古都保存法について

今月は「古都における歴史的風土の保存に関する特別措置法」をご紹介させていただきます。全国的に指定されているエリアは多々ありますが、池田のなじみ深い鎌倉市、逗子市の風土などからお話ししていきます。

【鎌倉市の歴史的風土】

鎌倉市は、12世紀の末、源頼朝が天然の険要の地として武家政治の基礎を築き、政治の中心として繁栄し、また、鎌倉および室町時代を通じ、文化の枢要地として発展し、現代に至るまで数多くの歴史上重要な文化的資産を伝えています。現在も南の海岸線、三方の穏やかな山並みに囲まれた美しい自然のなかに、街の中心となる鶴岡八幡宮、静かなたたずまいの建長寺・円覚寺などの古寺、山あいの木洩れ日の中に往時をしのばせる「切通し」など、歴史的な資源が息づく街並みをみせています。晴れた日には遠く南に伊豆大島を望む鎌倉海岸は背景となる丘陵地と調和し、日本の古都のなかにあって海岸景観を有するという独特の景観もみせています。

【歴史的風土保存の経緯】

昭和30年代、40年代には東京、横浜などの大都市のスプロール化が進むなかで鎌倉もその影響を受けて転入人口が急速に増大し、開発の波は鶴岡八幡宮の裏山にまで迫る事態となりました。こうした事態に憂慮して、鎌倉市御谷(おやつ)地区の住民や文化人、市民団体によって「鎌倉の自然を守る会」が結成され、歴史的な環境保全の動きが活発化し、日本最初のナショナルトラストの活動にも結びつきました。このように、鎌倉市の市民活動は、古都における歴史的風土の保存のための立法措置に大きな役割を果たしました。

【歴史的風土保存区域等の指定状況】

昭和41年に鎌倉歴史的風土保存区域が5地区695ha指定され、昭和42年には浄妙寺地区、瑞泉寺地区などの合計9地区220.2haが歴史的風土特別保存地区として指定されました。その後、指定区域は、順次拡大され、瑞泉寺地区、寿福寺地区、妙本寺・長谷観音地区などを加え、特別保存地区は現在13地区573.6haとなっています。また平成12年3月に逗子市域を歴史的風土保存区域に加え、5地区989haが歴史的風土保存区域に指定されています。

【歴史的風土保存の取組】

鎌倉市では古くから市民団体による土地の買入れやその管理等が積極的に行われ、また、市民参加による古都のまちづくりを積極的に進めています。市民と行政が一体となって歴史的風土の保存とあわせて、古都鎌倉の景観の整備を進めています。
それではみていきましょう!

古都における歴史的風土の保存に関する特別措置法(古都保存法)

1.歴史的風土特別保存地区内における一定の行為の制限

(1)古都
京都市、奈良市、鎌倉市、及び政令で更に天理市、橿原市、桜井市、斑鳩町、明日香村(注)、逗子市及び大津市が指定されています。

(注)明日香村
奈良県の明日香村においては、特別措置法により「第1種歴史的風土保存地区」及び「第2種歴史的風土保存地区」がこの歴史的風土特別保存地区に該当し、この場合、後者の第2種歴史的風土保存地区については許可基準が特別に設定されており、歴史的風土に積極的に適合する建築物等は、建築等が一定限度で認められています。
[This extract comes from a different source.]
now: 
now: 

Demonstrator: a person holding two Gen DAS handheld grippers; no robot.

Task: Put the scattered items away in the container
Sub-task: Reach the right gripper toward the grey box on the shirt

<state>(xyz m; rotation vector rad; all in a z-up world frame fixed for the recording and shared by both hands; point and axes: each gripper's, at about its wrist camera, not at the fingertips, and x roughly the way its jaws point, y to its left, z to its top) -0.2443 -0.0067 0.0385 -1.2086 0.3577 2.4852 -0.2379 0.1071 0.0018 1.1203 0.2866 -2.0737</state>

(2)制限の内容(法第8条第1項)歴史的風土特別保存地区(都市計画に定められた地区)内において、建築物の新築や宅地の造成等の行為をしようとする者は、原則として、府県知事の許可を受けなければなりません。許可を受けなければならない行為として、次のとおり規定されています。

  1. 建築物その他の工作物の新築、改築又は増築
  2. 宅地の造成、土地の開墾その他の土地の形質の変更
  3. 木竹の伐採
  4. 土石の類の採取
  5. 建築物その他の工作物の色彩の変更
  6. 屋外広告物の表示又は掲出
  7. 歴史的風土の保存に影響を及ぼすおそれのある行為で政令で定めるもの
  8. 屋外における土石、廃棄物又は再生資源の堆積なお、この規制は厳しいものであるため、損失の補償規定(法第9条)、土地の買入れ措置(法第11条)等が用意されています。

【適用除外】
イ 歴史的風土特別保存地区内において行う工事に必要な仮設の工作物の新築、改築又は増築
ロ 一定の屋外広告物の表示又は掲出のために必要な工作物の新築、改築又は増築など

★出典(公社)全国宅地建物取引業協会の重要事項説明資料「古都保存法」より転記。